La fiesta que no encaja

En aquella época todo encajaba. Cuando los voladores anunciaban el inicio de la fiesta, los feriantes abrían las casetas en las que venderían ilusiones y risas espontáneas. Las luces iluminaban el pueblo, las sombras, las conversaciones de los ancianos, y las plegarias de las mujeres que salían de misa. Después de la lectura del pregón corríamos a descubrir las atracciones y elegíamos en las que queríamos disfrutar durante los días que duraba la fiesta. La felicidad limitaba las preguntas y el mundo se convertía en perfecto. El ruido de la verbena se amplificaba sobre otros ruidos y aligeraba las obligaciones y los problemas que sujetábamos sobre la espalda. Lo mejor era el día principal. Estrenábamos ropa, zapatos y no parábamos de saludar a los primos, tíos, más primos, y amigos, que venían a ahuyentar la rutina entre el bullicio y la gritería festiva. Levantábamos contentos la mirada al cielo, porque la forma de las nubes abrazando las banderas de colores, era un espectáculo que no podíamos dejar escapar. La vida te sonreía de veras.

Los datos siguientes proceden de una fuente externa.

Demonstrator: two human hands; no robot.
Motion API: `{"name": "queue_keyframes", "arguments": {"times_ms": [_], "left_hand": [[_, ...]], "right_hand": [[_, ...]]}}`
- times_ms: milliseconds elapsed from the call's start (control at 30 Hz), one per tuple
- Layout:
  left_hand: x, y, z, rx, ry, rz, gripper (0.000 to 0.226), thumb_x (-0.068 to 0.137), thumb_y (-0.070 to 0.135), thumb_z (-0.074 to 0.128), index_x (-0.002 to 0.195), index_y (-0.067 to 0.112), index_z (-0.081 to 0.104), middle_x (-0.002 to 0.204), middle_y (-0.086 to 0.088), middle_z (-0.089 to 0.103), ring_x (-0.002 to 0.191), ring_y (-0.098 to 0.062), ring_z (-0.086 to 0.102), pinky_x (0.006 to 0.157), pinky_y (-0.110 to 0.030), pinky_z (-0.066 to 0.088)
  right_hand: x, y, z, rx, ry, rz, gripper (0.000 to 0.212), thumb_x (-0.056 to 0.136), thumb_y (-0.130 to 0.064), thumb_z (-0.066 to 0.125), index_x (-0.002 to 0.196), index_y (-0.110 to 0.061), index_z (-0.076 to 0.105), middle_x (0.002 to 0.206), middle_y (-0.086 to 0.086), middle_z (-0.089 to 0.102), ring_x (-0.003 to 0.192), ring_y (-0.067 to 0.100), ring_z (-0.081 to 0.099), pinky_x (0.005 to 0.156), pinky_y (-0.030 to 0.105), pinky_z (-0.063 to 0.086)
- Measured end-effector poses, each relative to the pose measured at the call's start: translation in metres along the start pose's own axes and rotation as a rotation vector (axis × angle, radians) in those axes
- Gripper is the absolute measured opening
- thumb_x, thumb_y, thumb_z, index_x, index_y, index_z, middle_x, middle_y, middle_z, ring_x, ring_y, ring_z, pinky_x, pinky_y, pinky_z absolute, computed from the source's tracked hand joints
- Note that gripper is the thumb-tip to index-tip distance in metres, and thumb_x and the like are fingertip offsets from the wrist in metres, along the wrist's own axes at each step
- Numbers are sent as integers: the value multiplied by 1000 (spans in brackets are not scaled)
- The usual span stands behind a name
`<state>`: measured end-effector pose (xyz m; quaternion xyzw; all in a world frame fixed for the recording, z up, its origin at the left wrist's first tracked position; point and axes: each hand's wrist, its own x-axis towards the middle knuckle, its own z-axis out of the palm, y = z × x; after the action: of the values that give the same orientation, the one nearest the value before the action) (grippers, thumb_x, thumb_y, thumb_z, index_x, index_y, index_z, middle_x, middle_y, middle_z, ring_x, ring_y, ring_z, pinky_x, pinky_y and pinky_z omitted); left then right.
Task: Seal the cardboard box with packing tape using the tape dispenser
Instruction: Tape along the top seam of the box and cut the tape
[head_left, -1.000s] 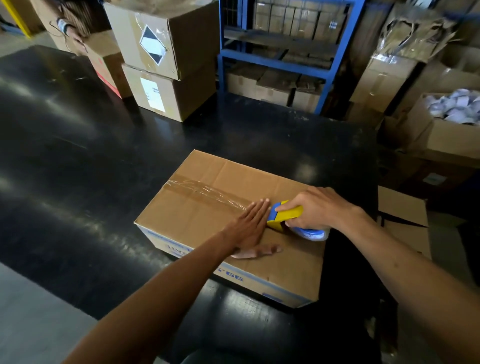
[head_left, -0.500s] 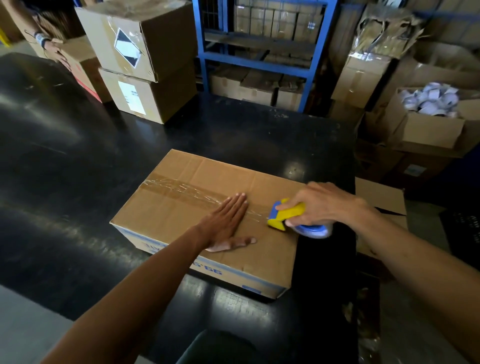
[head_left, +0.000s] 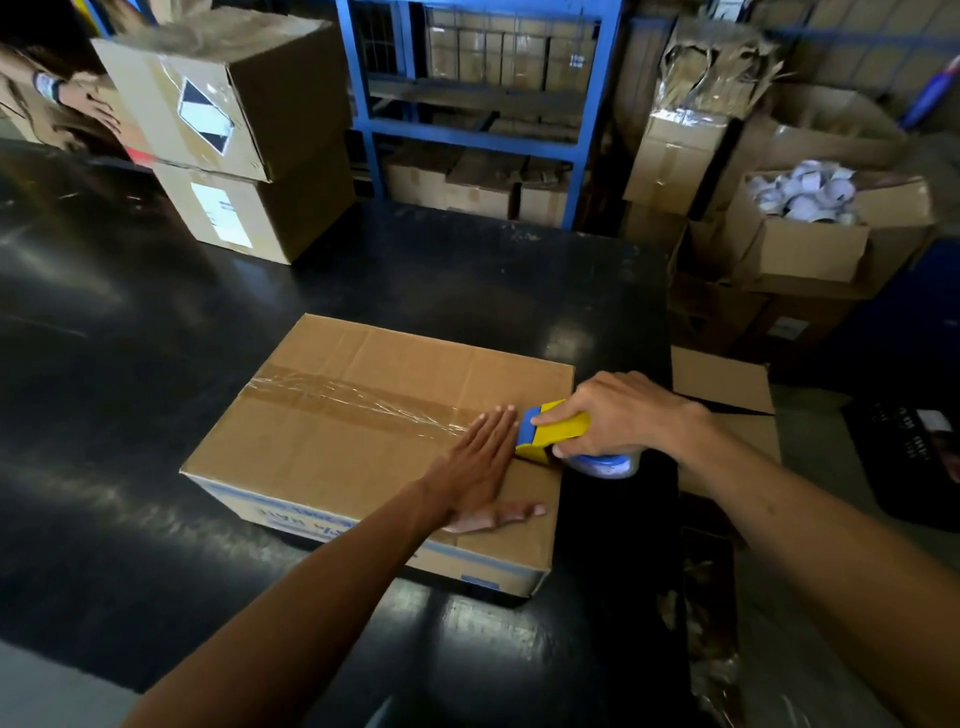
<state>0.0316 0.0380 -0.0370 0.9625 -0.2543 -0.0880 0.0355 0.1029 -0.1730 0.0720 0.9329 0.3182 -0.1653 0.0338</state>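
**A:** Start with the big things. Where does your work sit?

**B:** Your table fills the middle of the frame, black and glossy, with stacked boxes at the upper left. Your box lies closed at centre frame, flaps down.

**A:** And the tape?

**B:** A clear strip of tape runs along the top seam from the box's left edge toward the right. It looks wrinkled in places, so I'd judge it needs pressing down.

**A:** What are your hands doing?

**B:** Your left hand lies flat and open, palm down on the box top, fingers over the tape's near end. Your right hand is closed around the yellow-and-blue dispenser, which sits at the box's right edge, its roll hanging just past it.

**A:** So how far along are you?

**B:** Nearly there, by my reading. The top seam is covered almost end to end. What's left: carry the tape over the right edge, cut it, smooth it. Whether the box's sides are taped, I can't tell.
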Motion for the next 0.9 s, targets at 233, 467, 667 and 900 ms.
{"name": "queue_keyframes", "arguments": {"times_ms": [233, 467, 667, 900], "left_hand": [[0, -3, 0, 44, -32, 7, 114, 87, 85, 22, 155, 2, -15, 162, -16, -23, 149, -24, -25, 121, -37, -16], [2, -4, 1, 30, -52, 24, 115, 86, 86, 22, 154, 2, -17, 161, -16, -25, 150, -26, -24, 123, -41, -12], [19, 22, -6, -164, 22, -164, 113, 83, 86, 6, 158, 2, 5, 167, -16, -1, 154, -31, -3, 125, -48, -3], [44, 52, -6, -266, 88, -521, 112, 85, 83, 19, 157, 3, -9, 162, -26, -21, 148, -41, -26, 118, -57, -17]], "right_hand": [[-58, 49, 4, -38, -102, 44, 56, 82, -73, 54, 135, -56, 46, 101, -8, 51, 90, 12, 51, 71, 29, 44], [-43, 25, 53, -53, -63, 64, 54, 86, -71, 48, 137, -55, 43, 122, 3, 54, 103, 21, 54, 84, 38, 45], [-47, 7, 49, -215, 27, 30, 48, 89, -61, 46, 136, -49, 46, 110, 6, 54, 82, 23, 57, 66, 34, 32], [-58, -7, 86, -110, 18, 164, 38, 85, -52, 52, 120, -38, 60, 106, 8, 56, 88, 30, 60, 69, 36, 41]]}}
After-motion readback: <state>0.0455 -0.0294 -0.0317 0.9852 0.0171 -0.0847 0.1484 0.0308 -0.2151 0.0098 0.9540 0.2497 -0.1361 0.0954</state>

La fiesta ha comenzado y ya no encaja como en aquella época. El sonido de los voladores estalla sobre las heridas, que queman, como si penetraran en ellas la pólvora caliente. La sonrisa es prestada y los mayores que antaño daban el pistoletazo de salida al jolgorio, no lo hacen, porque ya no pueden salir a pasear ni a entablar amistad con el turronero que coloca su puesto en la puerta de la iglesia. Llegan las primeras lluvias. Eso sí se repite. Pero los primeros rocíos inyectan en las venas más melancolía de la cuenta y todo lo que antes relucía, adquiere un aspecto metálico y chirriante a la vista. La magia de aquellos días de fiesta se ha desvanecido. Ahora solo deseas que los feriantes se marchen pronto, porque las ilusiones que ellos venden no amortiguan el vacío que tienes en el estómago. Las banderas hacen más largas las calles que tienes que atravesar.